Task instructions ::
Say how many lines below contain the word "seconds". The number is the entire reply.

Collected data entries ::
____________

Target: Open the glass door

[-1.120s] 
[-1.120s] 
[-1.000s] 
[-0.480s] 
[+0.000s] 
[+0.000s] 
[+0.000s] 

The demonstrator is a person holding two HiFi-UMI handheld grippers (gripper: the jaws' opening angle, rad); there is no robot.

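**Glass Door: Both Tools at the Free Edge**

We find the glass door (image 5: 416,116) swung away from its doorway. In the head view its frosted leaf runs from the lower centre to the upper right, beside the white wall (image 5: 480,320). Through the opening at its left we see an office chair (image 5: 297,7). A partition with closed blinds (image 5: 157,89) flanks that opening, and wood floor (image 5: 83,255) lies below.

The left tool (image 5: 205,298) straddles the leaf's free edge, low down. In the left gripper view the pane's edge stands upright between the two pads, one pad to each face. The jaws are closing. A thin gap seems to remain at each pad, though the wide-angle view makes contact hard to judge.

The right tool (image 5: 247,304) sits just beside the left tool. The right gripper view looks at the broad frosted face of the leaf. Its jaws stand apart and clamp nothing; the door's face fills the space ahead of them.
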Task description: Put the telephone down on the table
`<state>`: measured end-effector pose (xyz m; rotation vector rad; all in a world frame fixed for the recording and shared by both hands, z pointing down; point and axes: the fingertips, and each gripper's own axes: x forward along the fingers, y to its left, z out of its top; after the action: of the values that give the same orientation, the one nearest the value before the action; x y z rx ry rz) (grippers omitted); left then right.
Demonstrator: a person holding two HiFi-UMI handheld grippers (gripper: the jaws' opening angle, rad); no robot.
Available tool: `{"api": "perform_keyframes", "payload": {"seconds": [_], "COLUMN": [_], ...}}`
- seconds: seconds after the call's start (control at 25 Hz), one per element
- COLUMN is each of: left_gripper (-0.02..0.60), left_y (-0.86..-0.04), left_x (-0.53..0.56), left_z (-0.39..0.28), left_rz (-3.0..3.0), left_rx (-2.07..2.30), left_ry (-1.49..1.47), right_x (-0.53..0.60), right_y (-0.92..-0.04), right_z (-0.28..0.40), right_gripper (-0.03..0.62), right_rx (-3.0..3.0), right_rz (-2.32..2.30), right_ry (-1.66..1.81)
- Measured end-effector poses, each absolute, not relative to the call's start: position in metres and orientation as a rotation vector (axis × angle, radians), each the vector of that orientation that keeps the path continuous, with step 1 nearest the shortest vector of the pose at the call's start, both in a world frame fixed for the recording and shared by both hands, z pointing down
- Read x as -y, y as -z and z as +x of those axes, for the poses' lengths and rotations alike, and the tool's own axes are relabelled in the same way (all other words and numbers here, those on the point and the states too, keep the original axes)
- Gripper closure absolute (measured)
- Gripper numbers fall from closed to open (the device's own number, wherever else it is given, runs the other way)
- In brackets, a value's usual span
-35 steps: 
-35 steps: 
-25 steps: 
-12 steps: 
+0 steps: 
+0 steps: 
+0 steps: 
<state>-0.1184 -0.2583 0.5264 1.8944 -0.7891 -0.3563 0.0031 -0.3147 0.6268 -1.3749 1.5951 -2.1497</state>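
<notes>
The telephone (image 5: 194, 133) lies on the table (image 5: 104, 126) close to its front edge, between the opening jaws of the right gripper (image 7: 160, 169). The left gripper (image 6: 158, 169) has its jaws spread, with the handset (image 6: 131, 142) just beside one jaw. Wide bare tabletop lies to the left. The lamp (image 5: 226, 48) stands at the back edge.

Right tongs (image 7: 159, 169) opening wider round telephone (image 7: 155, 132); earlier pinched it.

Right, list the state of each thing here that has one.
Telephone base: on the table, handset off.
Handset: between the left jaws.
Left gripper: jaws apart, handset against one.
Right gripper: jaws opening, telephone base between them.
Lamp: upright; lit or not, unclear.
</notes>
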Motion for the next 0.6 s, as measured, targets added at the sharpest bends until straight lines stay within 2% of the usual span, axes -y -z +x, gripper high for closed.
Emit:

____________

Solved exercise ::
2